The others didn’t question their good fortune and decided to take advantage of the food and wine, eating and drinking to satisfy the deep hunger for flavors and textures, regardless of what they were eating. The porridge had fish in it, little bits here and there, and herbs that seasoned the wild rice and onions. 

It was like the best food any of them had ever eaten, ambrosia of the gods. As they settled back, their eating bowls now filled with steaming watered wine, Adama turned to Yolen and asked, “Where did you get all of this?” 

“Well for that,” Yolen replied with a wide grin and an experimental tootle on his now assembled pipes, “I am glad you asked.” 

And with that, the others fell over in a deep sleep. 

“Silly mortals,” Yolen replied and grinned, “Come forth,” he told those that were hiding as pixies and nixies, faeries and sylphs emerged from the woods and reeds, the rock and trees. They all grinned and smiled, giggling and creeping, they advanced on the sleeping forms around the fire, sinister shadows cast by flickering fire.


----------



## Aristoi (Sep 6, 2005)

*Crimson Menagerie: Act 4*

“WHA-!” Elim shouted, sitting upright suddenly, realizing he had been asleep and the sensations around him were totally unfamiliar. He was laying on something soft, enshrouded in something soft and had the most-delicious sleepy-waking feeling he’d had since… ever. 

He sat and stared, uncomprehendingly, not sure what had happened. 
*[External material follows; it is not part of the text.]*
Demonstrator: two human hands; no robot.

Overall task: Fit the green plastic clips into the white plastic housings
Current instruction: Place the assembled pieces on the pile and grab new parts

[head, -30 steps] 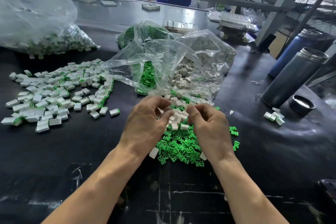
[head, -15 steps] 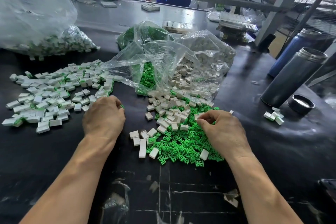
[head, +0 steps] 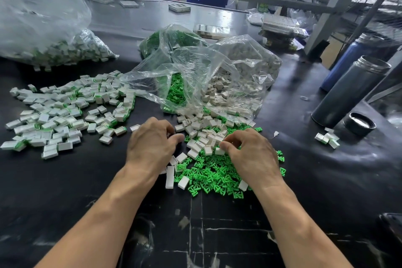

He remembered, of course, the events of the last few years in terrible detail and yet… it was as if it had been a little while ago. The remains of the fire lay where he remembered it should be yet his position had changed. And his state, he realized, as he was dressed in a clean clout and a shirt. He had a moment of panic before he spotted his armor and bow, laying above where his head had lay, clean and neatly folded on his pack. 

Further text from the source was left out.